3.1.The input is an array $A$ of $n$ distinct, positive integers. Each integer is the processing time of a job. For any ordering of the jobs, the waiting item of job $j$ is the sum of processing times of jobs before $j$ in the ordering. Our goal is return an ordering of the jobs such that the sum of waiting times is minimized. Describe an $O(n\log n)$-time algorithm for this problem, explain why it's correct, and analyze its running time.
Example: If $A = [5, 1, 2]$, then one ordering is $[5, 1, 2]$, and the sum of waiting times is $0+5+6 = 11$. But the algorithm should return $[1, 2, 5]$ because the sum of waiting times in this order is $0+1+3 = 4$.

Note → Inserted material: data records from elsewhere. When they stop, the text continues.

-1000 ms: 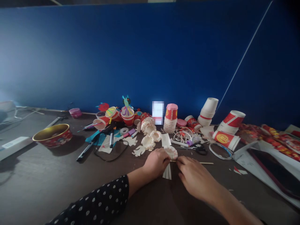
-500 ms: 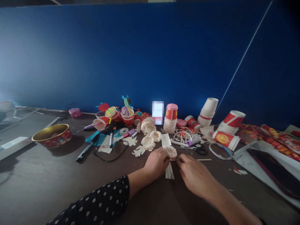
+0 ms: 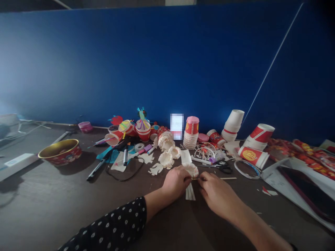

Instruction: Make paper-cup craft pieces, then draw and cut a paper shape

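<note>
Low over the table, my hands are close together at a cut paper cup [image 3: 192,170], whose rim side is a ring of curled strips. Several straight paper strips [image 3: 190,192] fan out below it toward me. My left hand [image 3: 176,181] is closed, its fingertips pinching at the cup's near left side; they partly hide what they grip. A thin pale stick [image 3: 228,178] runs sideways through the fingers of my right hand [image 3: 216,190], which is closed on it. Its tip shows in the gap between both hands, against the strips.
Behind my hands lie curled cut cups [image 3: 166,158], paper scraps [image 3: 156,169] and black scissors [image 3: 225,167]. Stacked cups [image 3: 190,139] stand farther back. A marker [image 3: 125,156] and a red-gold bowl [image 3: 61,153] are left; a phone [image 3: 306,188] lies right, before the blue partition [image 3: 167,62].
The whole view has shifted slightly, moving everything a little right and down. Both hands keep nearly the same pose at the cut cup and stick.
</note>
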A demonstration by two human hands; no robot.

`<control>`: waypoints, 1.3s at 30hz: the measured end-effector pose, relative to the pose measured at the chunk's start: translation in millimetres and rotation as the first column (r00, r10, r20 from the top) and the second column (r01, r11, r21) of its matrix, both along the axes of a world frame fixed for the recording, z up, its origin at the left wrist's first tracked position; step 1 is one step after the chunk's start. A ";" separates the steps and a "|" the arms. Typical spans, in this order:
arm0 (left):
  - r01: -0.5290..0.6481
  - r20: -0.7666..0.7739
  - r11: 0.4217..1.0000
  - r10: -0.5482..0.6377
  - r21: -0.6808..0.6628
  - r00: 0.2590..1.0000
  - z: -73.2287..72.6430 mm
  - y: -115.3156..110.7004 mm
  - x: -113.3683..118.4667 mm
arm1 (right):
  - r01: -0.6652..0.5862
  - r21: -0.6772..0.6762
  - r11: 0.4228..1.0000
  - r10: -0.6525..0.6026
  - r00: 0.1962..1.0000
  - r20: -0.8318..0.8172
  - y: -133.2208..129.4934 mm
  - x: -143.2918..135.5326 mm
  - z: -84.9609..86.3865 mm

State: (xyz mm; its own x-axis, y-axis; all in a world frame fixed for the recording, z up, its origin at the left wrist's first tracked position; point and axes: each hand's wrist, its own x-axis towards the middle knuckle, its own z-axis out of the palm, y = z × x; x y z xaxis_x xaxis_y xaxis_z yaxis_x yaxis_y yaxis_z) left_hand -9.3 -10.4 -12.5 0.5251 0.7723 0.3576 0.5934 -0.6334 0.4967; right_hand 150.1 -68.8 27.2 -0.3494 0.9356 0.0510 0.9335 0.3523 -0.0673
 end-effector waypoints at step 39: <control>-0.017 0.001 1.000 0.017 -0.001 1.000 -2.8 -0.6 -1.3 | 0.102 0.180 0.978 -0.077 0.988 -0.137 25.0 27.3 -2.3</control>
State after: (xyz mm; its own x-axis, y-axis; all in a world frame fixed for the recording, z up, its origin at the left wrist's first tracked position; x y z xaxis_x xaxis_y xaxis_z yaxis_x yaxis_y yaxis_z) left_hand -10.6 -11.0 -15.3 0.5116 0.7815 0.3571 0.6036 -0.6227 0.4979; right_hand 177.4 -43.8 24.8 -0.2439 0.9326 0.2660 0.9496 0.2854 -0.1299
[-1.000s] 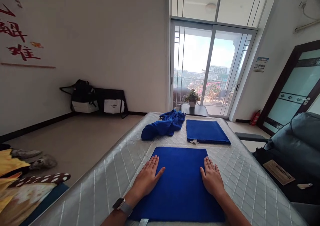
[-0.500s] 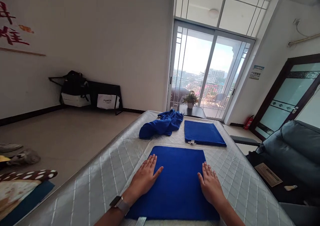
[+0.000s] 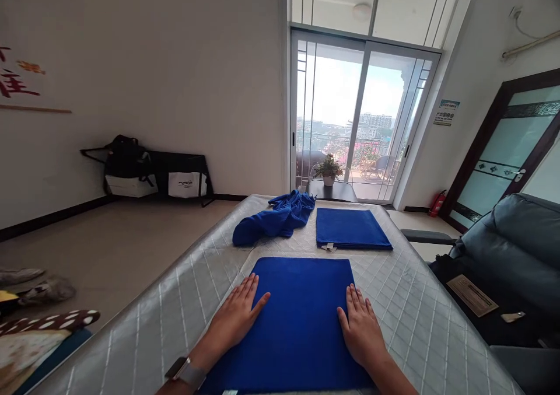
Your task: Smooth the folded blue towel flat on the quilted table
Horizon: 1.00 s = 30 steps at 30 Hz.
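Note:
A blue folded cloth [image 3: 301, 325] lies flat and smooth in front of me, with a small white tag at its near edge. On its left edge rests my left hand [image 3: 238, 308], palm down, fingers stretched out and thumb apart. My right hand [image 3: 359, 324] lies the same way over the cloth's right edge. Farther off, a second folded blue cloth [image 3: 353, 228] sits on the right with a white tag at its near left corner. To its left is a crumpled blue cloth [image 3: 280, 217] in a loose heap.
Everything lies on a silver quilted mattress [image 3: 166, 310]. Beyond its far end stand a chair and a potted plant [image 3: 328, 170] before sliding glass doors. A dark leather armchair [image 3: 520, 255] is at the right. A black bench [image 3: 181, 164] stands along the left wall.
The view has shifted slightly, so the mattress and cloths sit a little further left. Both hands stay flat at the cloth's sides.

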Available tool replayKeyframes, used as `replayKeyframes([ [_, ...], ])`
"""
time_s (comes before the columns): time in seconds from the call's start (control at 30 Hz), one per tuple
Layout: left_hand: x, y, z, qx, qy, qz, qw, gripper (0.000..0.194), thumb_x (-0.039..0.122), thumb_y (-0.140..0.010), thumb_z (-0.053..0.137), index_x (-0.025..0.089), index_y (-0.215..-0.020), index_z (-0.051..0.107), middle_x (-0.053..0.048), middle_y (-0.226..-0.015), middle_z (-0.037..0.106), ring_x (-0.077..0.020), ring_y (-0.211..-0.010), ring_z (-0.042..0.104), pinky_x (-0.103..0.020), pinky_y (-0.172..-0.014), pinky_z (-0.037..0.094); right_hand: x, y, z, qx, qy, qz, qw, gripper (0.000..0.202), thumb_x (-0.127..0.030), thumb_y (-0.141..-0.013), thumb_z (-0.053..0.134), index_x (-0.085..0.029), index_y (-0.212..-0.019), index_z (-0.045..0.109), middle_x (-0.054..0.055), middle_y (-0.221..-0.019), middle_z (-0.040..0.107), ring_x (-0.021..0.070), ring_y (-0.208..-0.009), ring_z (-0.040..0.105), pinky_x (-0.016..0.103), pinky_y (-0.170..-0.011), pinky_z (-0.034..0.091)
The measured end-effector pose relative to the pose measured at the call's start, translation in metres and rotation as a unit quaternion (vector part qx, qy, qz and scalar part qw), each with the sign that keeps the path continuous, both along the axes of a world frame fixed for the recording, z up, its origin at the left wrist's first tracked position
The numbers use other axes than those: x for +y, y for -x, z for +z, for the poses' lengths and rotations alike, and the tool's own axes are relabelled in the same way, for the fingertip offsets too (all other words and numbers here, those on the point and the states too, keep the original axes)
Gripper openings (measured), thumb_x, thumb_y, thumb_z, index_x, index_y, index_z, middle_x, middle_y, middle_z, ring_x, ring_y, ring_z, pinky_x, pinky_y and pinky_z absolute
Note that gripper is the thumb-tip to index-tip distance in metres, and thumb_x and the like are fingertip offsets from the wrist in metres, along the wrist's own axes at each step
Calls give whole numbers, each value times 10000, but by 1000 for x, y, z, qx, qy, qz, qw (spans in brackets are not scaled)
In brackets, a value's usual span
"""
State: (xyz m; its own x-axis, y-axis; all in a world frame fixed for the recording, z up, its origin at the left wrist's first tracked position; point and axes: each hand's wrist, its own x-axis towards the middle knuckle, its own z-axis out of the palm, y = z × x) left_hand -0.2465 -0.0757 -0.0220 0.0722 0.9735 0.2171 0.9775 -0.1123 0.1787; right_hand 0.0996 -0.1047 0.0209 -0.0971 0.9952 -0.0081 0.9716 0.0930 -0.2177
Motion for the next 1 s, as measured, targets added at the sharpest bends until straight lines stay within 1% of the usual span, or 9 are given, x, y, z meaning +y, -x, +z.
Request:
replayKeyframes([
  [0.13, -6, -16, 8, 9, -15, 2, 1000, 775, 632, -969, 257, 86, -1516, 311, -164, -1575, 315, -290, -1456, 289, -494, -1188, 263, -1, 0, 0, 11, -2, -2, 1000, 667, -475, -981, 197, -127, -1551, 201, 33, -1613, 158, 198, -1496, 97, 397, -1216, 72],
  [0.2, -14, -43, 15, 10, -13, -51, 999, 743, 618, -979, 262, 117, -1526, 298, -138, -1586, 301, -272, -1462, 279, -468, -1192, 270, -1, 0, 1, 14, -4, -1, 1000, 665, -470, -981, 201, -126, -1550, 203, 37, -1612, 158, 197, -1496, 100, 396, -1216, 68],
  [0.37, -30, -134, 29, -5, -1, -217, 976, 665, 576, -999, 279, 203, -1548, 244, -84, -1602, 278, -241, -1467, 272, -433, -1186, 302, -2, 0, 3, 25, -8, -3, 1000, 662, -460, -978, 218, -119, -1546, 217, 46, -1611, 159, 210, -1496, 101, 404, -1214, 77],
  [0.43, -31, -161, 33, -11, 0, -243, 970, 659, 571, -1002, 272, 201, -1547, 249, -91, -1595, 297, -247, -1466, 276, -443, -1186, 305, -2, 0, 3, 22, -8, -2, 1000, 658, -450, -976, 230, -116, -1543, 228, 53, -1608, 172, 213, -1495, 106, 407, -1213, 81],
  [0.5, -29, -174, 35, -11, 4, -248, 969, 669, 579, -1000, 265, 188, -1543, 261, -102, -1588, 312, -255, -1464, 279, -453, -1189, 298, -2, -1, 3, 19, -9, -1, 1000, 655, -443, -974, 238, -119, -1543, 232, 55, -1606, 181, 215, -1495, 110, 410, -1212, 85],
  [0.57, -26, -173, 35, -8, 11, -240, 971, 680, 590, -996, 263, 183, -1541, 267, -101, -1588, 311, -257, -1465, 277, -453, -1193, 288, -2, -1, 3, 20, -9, 0, 1000, 656, -447, -974, 235, -124, -1544, 231, 49, -1606, 177, 213, -1495, 112, 407, -1211, 91],
  [0.63, -25, -158, 35, -5, 20, -226, 974, 684, 601, -991, 268, 195, -1543, 260, -86, -1596, 295, -253, -1470, 266, -450, -1197, 277, -2, -1, 3, 24, -10, 0, 1000, 660, -459, -976, 223, -127, -1546, 227, 44, -1608, 168, 209, -1495, 110, 405, -1212, 92],
  [0.87, -25, -69, 34, 14, 80, -105, 991, 749, 645, -975, 225, 155, -1542, 217, -78, -1620, 194, -243, -1492, 190, -466, -1216, 199, -4, -1, 3, 26, -5, 0, 1000, 667, -482, -979, 190, -138, -1551, 207, 26, -1615, 143, 199, -1497, 93, 401, -1215, 66],
  [1.0, -25, -43, 31, 16, 73, -62, 995, 764, 645, -974, 208, 134, -1542, 217, -82, -1618, 205, -239, -1493, 187, -456, -1218, 187, -4, -1, 2, 15, -3, 2, 1000, 676, -495, -978, 187, -134, -1548, 215, 17, -1615, 140, 197, -1498, 82, 394, -1217, 62],
])
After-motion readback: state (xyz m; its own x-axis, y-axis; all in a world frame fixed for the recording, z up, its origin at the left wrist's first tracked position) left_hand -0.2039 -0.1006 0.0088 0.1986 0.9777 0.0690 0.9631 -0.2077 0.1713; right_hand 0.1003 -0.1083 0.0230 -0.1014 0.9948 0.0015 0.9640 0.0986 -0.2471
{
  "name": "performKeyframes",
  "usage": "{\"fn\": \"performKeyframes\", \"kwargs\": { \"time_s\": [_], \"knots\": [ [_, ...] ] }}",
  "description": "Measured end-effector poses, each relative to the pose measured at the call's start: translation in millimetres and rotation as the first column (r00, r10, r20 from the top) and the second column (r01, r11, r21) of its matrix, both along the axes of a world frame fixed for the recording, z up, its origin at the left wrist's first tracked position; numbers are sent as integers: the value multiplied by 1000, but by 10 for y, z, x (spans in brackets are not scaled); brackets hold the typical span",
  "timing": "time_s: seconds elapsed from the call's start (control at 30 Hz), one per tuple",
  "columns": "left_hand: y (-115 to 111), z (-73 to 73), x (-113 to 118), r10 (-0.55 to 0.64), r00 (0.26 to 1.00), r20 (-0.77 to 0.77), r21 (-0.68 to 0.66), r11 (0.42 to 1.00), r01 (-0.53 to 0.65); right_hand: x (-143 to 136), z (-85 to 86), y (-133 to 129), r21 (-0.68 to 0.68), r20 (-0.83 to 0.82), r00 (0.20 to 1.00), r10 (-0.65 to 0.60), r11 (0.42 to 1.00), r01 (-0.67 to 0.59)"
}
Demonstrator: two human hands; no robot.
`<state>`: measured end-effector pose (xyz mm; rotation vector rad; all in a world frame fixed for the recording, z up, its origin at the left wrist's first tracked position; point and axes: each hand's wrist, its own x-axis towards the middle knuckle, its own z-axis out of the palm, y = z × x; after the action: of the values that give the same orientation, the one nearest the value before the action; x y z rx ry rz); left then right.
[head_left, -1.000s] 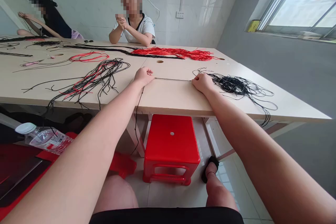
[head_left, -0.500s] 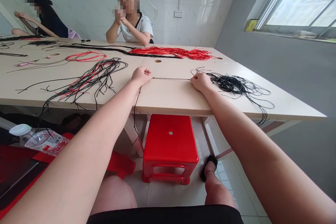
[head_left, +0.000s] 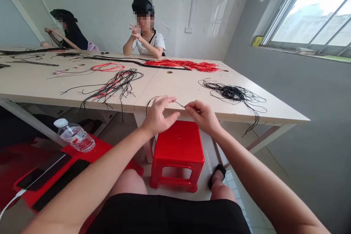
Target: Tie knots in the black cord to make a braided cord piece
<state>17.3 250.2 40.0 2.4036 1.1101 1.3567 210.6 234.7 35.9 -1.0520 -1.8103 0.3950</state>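
Note:
My right hand pinches one end of a thin black braided cord between thumb and fingertips, just over the table's front edge. From there the cord runs left behind the fingers of my left hand. It comes out on the far side, curves over the edge and hangs down a little. My left hand is open, its thumb spread away from the fingers and slightly blurred. Whether the cord touches those fingers I cannot tell.
A tangle of black cords lies to the right on the table. To the left are black and red cords, and red strands lie farther back. Below are a red stool and a water bottle. Two people sit opposite.
Both hands have come nearer to me and closer together. My left hand has let go of its pinch and spread its fingers. The view has tilted up and shifted.

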Motion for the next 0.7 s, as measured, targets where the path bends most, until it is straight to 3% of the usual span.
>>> {"fn": "performKeyframes", "kwargs": {
  "time_s": [0.07, 0.17, 0.27, 0.5, 0.57, 0.7],
  "knots": [
    [-516, -28, 30, -45, 998, 43, -109, 993, 49, -112, -17, -423, 63, -54, 994, 94, 994, -91],
    [-1066, -55, -5, -56, 986, 158, -271, 958, 98, -227, -11, -924, 127, -92, 986, 142, 983, -130],
    [-1429, -45, -81, -28, 964, 263, -354, 927, 123, -310, 4, -1314, 106, -133, 982, 137, 987, -123],
    [-2113, 158, -174, -36, 958, 285, -332, 934, 133, -430, 15, -2060, -144, -324, 939, 119, 974, -173],
    [-2274, 225, -195, -20, 952, 305, -425, 892, 155, -435, 34, -2207, -114, -280, 954, 106, 983, -142],
    [-2479, 315, -229, -55, 913, 404, -644, 692, 326, -431, 95, -2371, 86, -122, 986, 117, 991, -107]
  ]
}}
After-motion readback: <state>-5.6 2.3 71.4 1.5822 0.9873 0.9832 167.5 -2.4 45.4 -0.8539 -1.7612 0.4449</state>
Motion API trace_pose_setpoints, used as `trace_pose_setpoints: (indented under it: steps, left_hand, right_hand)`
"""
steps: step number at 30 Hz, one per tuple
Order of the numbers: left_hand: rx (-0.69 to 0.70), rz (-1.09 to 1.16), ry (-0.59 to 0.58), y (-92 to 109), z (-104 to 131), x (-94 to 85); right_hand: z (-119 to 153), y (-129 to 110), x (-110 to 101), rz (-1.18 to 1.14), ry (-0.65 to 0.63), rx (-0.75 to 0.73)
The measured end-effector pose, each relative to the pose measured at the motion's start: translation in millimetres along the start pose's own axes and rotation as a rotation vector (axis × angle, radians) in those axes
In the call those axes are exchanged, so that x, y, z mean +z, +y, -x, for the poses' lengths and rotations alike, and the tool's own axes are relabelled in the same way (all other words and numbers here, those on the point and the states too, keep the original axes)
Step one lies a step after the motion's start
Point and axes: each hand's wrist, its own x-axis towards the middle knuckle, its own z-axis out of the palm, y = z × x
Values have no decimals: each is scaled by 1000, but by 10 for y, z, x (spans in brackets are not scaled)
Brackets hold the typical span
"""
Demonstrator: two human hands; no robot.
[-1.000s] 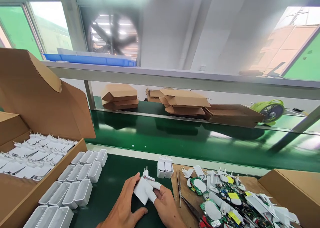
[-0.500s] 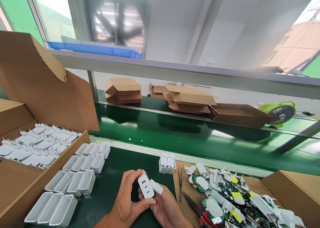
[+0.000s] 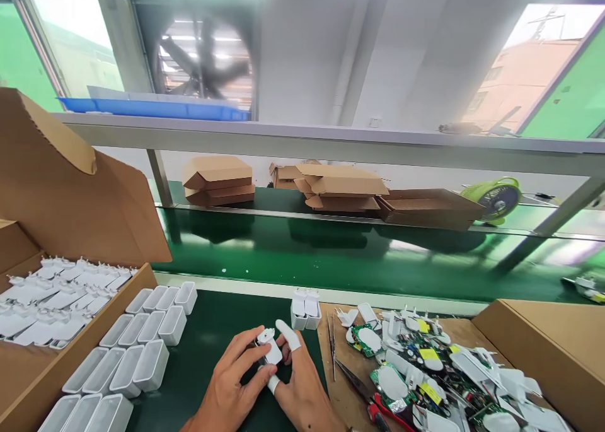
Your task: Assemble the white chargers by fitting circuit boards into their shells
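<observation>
Between my two hands, low in the middle of the head view, is a small white charger [image 3: 271, 351]. My left hand [image 3: 232, 378] is closed on its left side, fingers and thumb pressed against it. My right hand [image 3: 302, 381] grips the right side, with white finger cots on two digits and one covered finger raised along the top. The port face is turned out of sight. Just beyond the hands stand a couple of filled white casings [image 3: 305, 309]. Empty white casings [image 3: 125, 362] sit in rows to the left.
An open cardboard box [image 3: 142, 280] of white parts stands at left. On the right, circuit boards and white parts [image 3: 425, 362] are heaped on cardboard, beside tweezers [image 3: 332, 350] and red-handled pliers [image 3: 373, 400]. A green conveyor belt [image 3: 283, 249] runs behind.
The charger has been turned in my hands, so its port face no longer shows. My right hand's covered finger has lifted above it. The camera view has shifted right.
</observation>
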Motion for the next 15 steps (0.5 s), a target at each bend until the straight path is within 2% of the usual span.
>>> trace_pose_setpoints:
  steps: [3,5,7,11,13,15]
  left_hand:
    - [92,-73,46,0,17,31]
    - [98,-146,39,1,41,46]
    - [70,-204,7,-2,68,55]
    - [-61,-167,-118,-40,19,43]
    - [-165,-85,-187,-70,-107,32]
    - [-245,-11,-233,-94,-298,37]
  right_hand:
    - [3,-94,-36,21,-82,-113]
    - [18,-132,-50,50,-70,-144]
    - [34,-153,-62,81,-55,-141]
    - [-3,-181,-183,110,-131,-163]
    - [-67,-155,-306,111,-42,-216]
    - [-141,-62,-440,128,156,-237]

The algorithm returns $A$ sorted in non-decreasing order. Intuitively, longer jobs should appear at the end, because that way, they contribute to the waiting time of fewer jobs. More formally, suppose that the optimal solution is not sorted in non-decreasing order, i.e., it processes some job $i$ before some job $j$ but $A[i] > A[j]$. Then swapping $i$ and $j$ (and leaving all other jobs untouched) causes $i$ to wait $A[j]$ more time and $j$ to wait $A[i]$ less time. This exchange does not change the waiting time of any other job, so its net effect on the waiting time is a decrease by $A[i] - A[j] > 0$. Sorting an array takes $O(n\log n)$ time.